StateSet Sandbox Benchmarks
Sample: 10 sequential runs, 1 vCPU / 2 GiB, command echo benchmark, base URL https://api.sandbox.stateset.app.
| Metric | P50 | P95 |
|---|---|---|
| Create API (end-to-end) | 2.26s | 3.08s |
| Startup metrics (server) | 1.93s | 2.56s |
| Execute API | 0.85s | 1.53s |
| Stop API | 0.58s | 1.08s |
Load test harness:
Run benchmarks/k6-sandbox-create.js with API_URL=https://api.sandbox.stateset.app, API_PATH=/api/v1/sandbox, and API_KEY to capture cold-start and exec latency under load:
API_URL=https://api.sandbox.stateset.app \
API_PATH=/api/v1/sandbox \
API_KEY=YOUR_API_KEY \
k6 run benchmarks/k6-sandbox-create.jsLoad test sample: 5 VUs, ramp 10s, hold 20s, ramp down 10s, 1 vCPU / 2 GiB, echo benchmark.
| Metric | P50 | P95 |
|---|---|---|
| Create API (end-to-end) | 9.51s | 27.79s |
| Execute API | 0.71s | 1.19s |
| HTTP request duration (all requests) | 1.08s | 23.45s |
Notes: 0% error rate, 11 iterations, k6 thresholds for http_req_duration and sandbox_create_ms exceeded at p95 under load.
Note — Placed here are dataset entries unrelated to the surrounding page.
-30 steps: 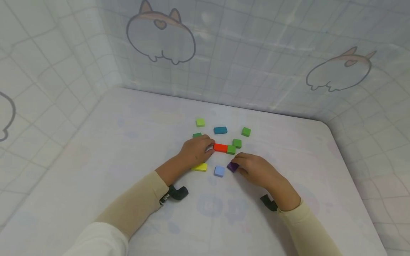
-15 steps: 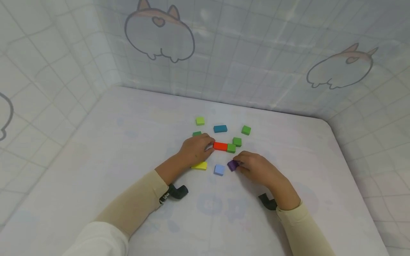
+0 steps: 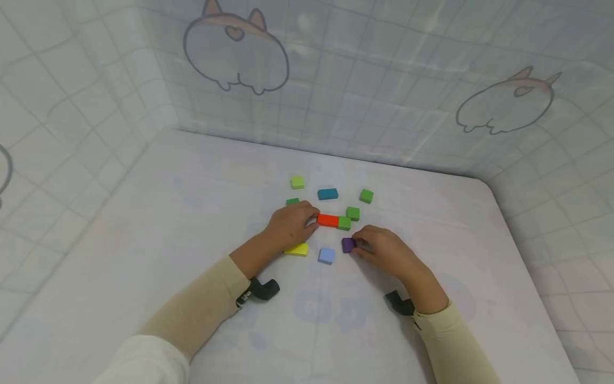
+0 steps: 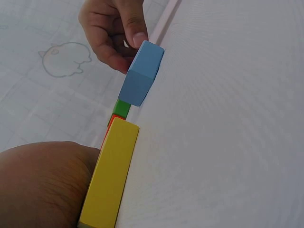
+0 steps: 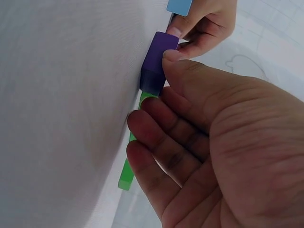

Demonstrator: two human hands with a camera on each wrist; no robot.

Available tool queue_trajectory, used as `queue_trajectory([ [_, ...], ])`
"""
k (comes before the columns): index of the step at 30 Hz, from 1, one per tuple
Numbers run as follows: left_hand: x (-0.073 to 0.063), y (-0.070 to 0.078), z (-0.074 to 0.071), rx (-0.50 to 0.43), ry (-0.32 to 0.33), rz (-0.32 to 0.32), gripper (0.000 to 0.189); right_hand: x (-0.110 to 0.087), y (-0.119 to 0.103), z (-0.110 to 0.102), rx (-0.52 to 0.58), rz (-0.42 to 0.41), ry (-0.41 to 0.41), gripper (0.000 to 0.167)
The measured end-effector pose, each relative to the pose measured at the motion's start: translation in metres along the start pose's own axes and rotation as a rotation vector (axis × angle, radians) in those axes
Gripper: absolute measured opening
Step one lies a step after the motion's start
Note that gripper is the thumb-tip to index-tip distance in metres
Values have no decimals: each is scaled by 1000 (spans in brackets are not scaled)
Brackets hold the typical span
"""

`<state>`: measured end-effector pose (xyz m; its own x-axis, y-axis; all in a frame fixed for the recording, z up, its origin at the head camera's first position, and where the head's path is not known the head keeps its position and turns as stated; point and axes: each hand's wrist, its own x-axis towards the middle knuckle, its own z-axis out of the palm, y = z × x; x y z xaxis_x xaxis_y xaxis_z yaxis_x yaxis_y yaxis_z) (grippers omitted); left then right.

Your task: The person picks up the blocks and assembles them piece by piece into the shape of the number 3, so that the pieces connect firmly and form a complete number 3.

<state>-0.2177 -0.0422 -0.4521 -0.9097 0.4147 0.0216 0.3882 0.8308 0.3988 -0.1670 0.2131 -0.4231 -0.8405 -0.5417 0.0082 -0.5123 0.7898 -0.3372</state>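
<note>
My left hand (image 3: pixel 290 224) holds the left end of a red rectangular block (image 3: pixel 328 220) between thumb and fingers. A green block (image 3: pixel 344 223) sits flush against the red one's right end, and another green block (image 3: pixel 353 213) lies just behind it. Thumb and fingertips of my right hand (image 3: pixel 384 248) pinch the right side of a purple block (image 3: pixel 348 245), a little in front of that row. In the right wrist view the thumb lies along the purple block (image 5: pixel 159 59), the other fingers curling beyond it.
In front lie a light blue block (image 3: pixel 326 256) and a yellow block (image 3: pixel 297 249), the latter beside my left wrist. Farther back are a lime block (image 3: pixel 297 182), a teal block (image 3: pixel 328 194) and a green block (image 3: pixel 366 196). My left hand partly covers a dark green block (image 3: pixel 293 201).
The purple block has turned from a slanted position to nearly straight and shifted slightly away from me, with my right fingers on it. My left hand stays at the red block.
</note>
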Motion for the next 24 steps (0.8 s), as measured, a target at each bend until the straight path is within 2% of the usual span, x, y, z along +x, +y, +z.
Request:
queue_trajectory([
  [9,0,-2,4,10,13,-1,40,1,-1,1,-18,51,3,27],
  [24,1,-2,2,3,8,3,41,3,1,3,-42,97,57,30],
])
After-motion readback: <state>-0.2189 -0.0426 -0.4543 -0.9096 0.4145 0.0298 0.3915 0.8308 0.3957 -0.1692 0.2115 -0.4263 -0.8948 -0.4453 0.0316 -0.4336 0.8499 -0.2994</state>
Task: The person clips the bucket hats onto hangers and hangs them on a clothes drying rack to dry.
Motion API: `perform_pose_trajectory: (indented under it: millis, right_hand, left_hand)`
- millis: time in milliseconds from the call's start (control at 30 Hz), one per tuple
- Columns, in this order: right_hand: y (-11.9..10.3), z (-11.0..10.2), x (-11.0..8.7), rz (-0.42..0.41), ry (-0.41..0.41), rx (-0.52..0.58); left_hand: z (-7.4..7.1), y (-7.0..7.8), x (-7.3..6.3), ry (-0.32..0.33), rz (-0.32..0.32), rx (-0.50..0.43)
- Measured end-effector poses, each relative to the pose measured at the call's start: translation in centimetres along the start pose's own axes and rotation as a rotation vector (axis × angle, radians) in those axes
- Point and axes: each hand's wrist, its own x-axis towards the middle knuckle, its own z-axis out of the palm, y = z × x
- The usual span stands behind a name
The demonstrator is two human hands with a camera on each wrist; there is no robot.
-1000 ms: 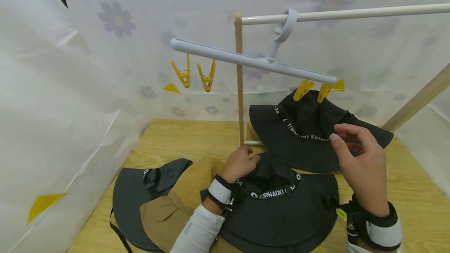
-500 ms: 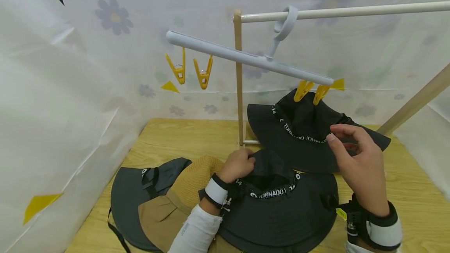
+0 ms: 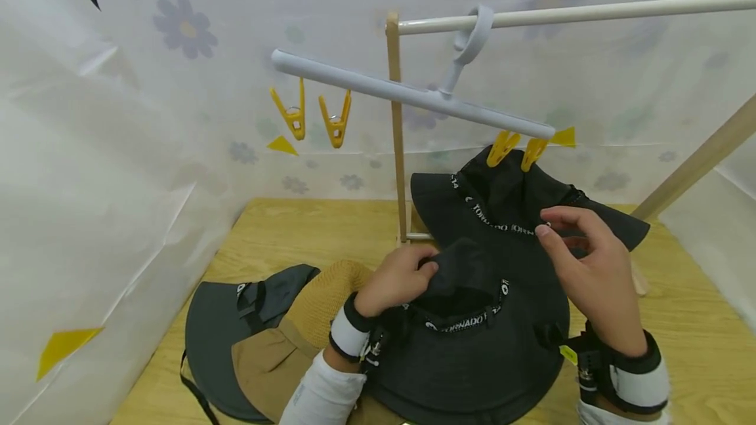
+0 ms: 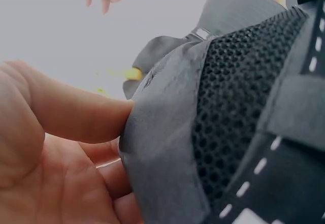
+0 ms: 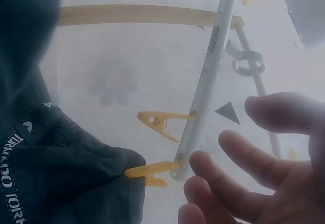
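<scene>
With thumb and fingers my left hand (image 3: 394, 281) pinches the crown of a black wide-brimmed hat (image 3: 472, 372), inside up on the table, a lettered band around its opening. In the left wrist view, black mesh (image 4: 236, 92) shows beside the pinched cloth. Another black hat (image 3: 434, 199) hangs behind it, its crown held by two yellow clips (image 3: 503, 148) at the hanger's right end. My right hand (image 3: 596, 274) hovers in front of that hat, fingers loosely bent. The right wrist view shows nothing between its thumb and fingers.
The pale blue hanger (image 3: 413, 94) tilts down to the right on a white rod (image 3: 590, 15). Two yellow clips (image 3: 335, 130) at its left end hold nothing. Tan (image 3: 277, 366) and dark grey (image 3: 221, 346) hats lie at the left. A wooden post (image 3: 394, 149) stands behind.
My left hand has lifted the lower hat's crown a little, and it stands higher. My right hand has shifted slightly left. The view has moved a bit, too.
</scene>
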Motion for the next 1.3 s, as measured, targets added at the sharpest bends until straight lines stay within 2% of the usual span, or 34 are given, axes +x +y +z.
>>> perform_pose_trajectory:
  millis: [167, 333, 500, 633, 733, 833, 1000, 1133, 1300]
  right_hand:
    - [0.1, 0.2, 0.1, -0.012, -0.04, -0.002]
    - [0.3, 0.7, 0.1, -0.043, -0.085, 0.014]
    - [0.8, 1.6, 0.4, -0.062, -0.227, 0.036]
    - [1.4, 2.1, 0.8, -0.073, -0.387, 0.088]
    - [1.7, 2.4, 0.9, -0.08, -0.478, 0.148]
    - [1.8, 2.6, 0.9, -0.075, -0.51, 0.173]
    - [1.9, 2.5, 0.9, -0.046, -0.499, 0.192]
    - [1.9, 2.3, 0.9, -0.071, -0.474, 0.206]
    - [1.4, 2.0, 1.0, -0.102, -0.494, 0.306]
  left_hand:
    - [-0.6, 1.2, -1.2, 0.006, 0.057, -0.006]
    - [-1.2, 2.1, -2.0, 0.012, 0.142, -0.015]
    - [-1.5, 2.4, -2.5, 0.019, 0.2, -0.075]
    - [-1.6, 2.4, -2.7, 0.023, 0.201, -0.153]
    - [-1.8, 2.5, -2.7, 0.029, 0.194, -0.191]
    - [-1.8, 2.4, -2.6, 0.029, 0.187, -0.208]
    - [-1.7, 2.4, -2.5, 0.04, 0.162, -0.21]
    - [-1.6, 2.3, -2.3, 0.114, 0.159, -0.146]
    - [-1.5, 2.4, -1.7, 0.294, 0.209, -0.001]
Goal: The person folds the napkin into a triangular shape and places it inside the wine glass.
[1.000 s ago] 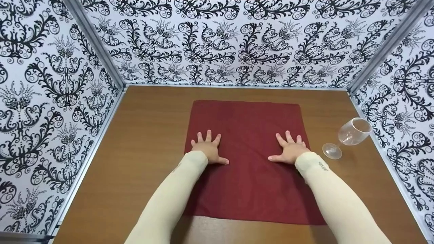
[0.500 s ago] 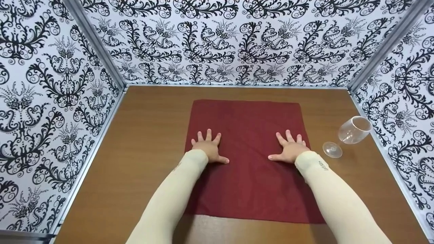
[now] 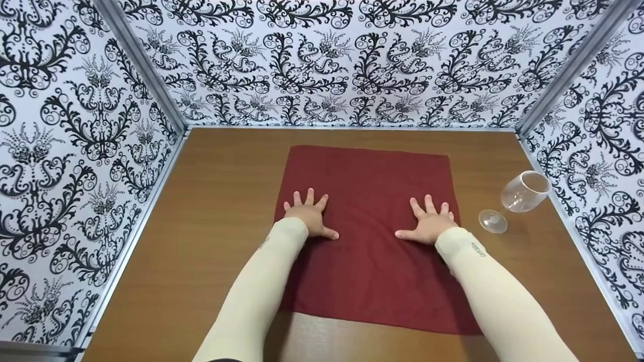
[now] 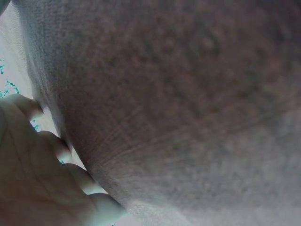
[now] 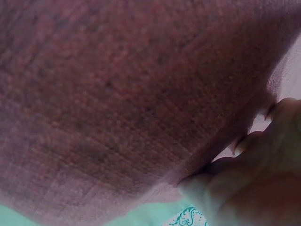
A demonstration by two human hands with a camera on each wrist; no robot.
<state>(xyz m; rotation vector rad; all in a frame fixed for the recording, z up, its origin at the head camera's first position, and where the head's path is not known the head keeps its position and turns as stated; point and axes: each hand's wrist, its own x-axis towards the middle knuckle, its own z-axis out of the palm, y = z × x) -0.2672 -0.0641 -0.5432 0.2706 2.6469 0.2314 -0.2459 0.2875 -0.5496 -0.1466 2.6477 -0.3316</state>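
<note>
A square dark red cloth (image 3: 372, 281) lies spread nearly flat on the wooden table, with slight wrinkles between the hands. My left hand (image 3: 308, 216) rests on its left side, fingers spread and thumb pointing inward. On the right side my right hand (image 3: 429, 223) presses down the same way, fingers spread. In the left wrist view, fingertips (image 4: 106, 207) meet the cloth (image 4: 178, 103), which fills most of the picture. Likewise in the right wrist view, fingertips (image 5: 197, 186) touch the cloth (image 5: 117, 94). Neither hand grips anything.
A clear stemmed wine glass (image 3: 523, 193) stands on the table to the right of the cloth, close to my right forearm. Patterned black-and-white panels (image 3: 327, 60) with grey metal posts enclose the wooden table (image 3: 221, 201) at the back and both sides.
Both hands stay spread on the cloth. The cloth has shifted slightly, its left side a little away from me, and small creases show between the hands. The glass has not moved.
</note>
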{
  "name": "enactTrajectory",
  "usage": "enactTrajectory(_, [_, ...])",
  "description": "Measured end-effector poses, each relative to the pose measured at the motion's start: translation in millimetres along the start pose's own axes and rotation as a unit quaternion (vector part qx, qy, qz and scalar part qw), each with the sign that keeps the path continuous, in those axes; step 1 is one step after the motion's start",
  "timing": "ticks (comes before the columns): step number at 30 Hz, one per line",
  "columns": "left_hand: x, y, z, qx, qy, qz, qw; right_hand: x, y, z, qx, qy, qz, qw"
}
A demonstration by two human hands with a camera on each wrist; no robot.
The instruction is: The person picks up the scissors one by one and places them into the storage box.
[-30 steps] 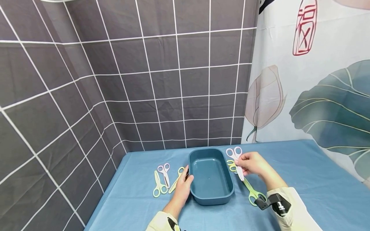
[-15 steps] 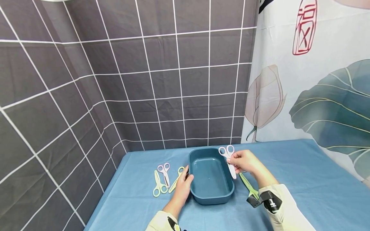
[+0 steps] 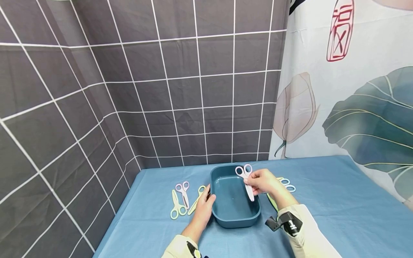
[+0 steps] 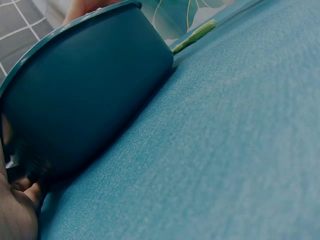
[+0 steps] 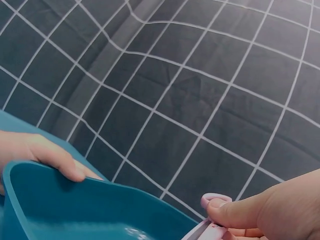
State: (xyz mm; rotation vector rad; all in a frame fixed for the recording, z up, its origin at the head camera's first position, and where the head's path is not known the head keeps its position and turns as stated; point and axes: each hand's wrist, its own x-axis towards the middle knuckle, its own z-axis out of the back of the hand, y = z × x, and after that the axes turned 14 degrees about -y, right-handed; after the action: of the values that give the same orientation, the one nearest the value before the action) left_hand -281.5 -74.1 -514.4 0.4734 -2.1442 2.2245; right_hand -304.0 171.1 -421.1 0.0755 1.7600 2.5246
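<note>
A teal rectangular plastic bin (image 3: pixel 233 223) stands on the blue cloth. My left hand (image 3: pixel 204 208) grips its left wall, thumb at the rim; the left wrist view has fingers against the lower outside. Between thumb and fingers, my right hand (image 3: pixel 262 182) pinches pink scissors (image 3: pixel 248 186) above the right half of the bin, handle loops pointing away and blades toward me. In the right wrist view the pink scissors (image 5: pixel 212 232) are partly cut off by the frame. Left of the bin lie pale green scissors (image 3: pixel 177 207), purple-handled scissors (image 3: pixel 184 193) and yellow scissors (image 3: pixel 197 200), the last partly behind my left hand.
Right of the bin, green scissors (image 3: pixel 272 201) and blue-handled scissors (image 3: pixel 288 184) lie partly hidden by my right hand and forearm. Something yellow shows beside the blue handles. A grey gridded cloth wall (image 3: pixel 193 89) rises behind and to the left of the table.
My right hand has carried the pink scissors leftward, from beside the bin to over it. Blue handles have come into sight behind the right wrist. The left hand and bin stay put.
</note>
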Motion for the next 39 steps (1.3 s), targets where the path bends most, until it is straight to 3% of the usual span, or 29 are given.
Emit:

Recommendations by Use Case
- Blaxel: Best for stateful agents needing fast resume.
- E2B: Best for quick integration and great SDKs.
- Modal and Beam: Best for ML/AI inference workloads with GPU requirements.
- Cloudflare: Best for global edge distribution.
- Vercel Sandbox: Best for Next.js/Vercel ecosystems.
- Daytona: Best for full-featured dev environments with LSP support.
- StateSet Sandbox: Best for self-hosted Kubernetes deployments and Claude Code agents.
Conclusion
The AI sandbox space is rapidly maturing, with each provider carving out distinct niches. Choose based on your primary SDK language, runtime requirements, cold-start sensitivity, and existing platform ecosystem.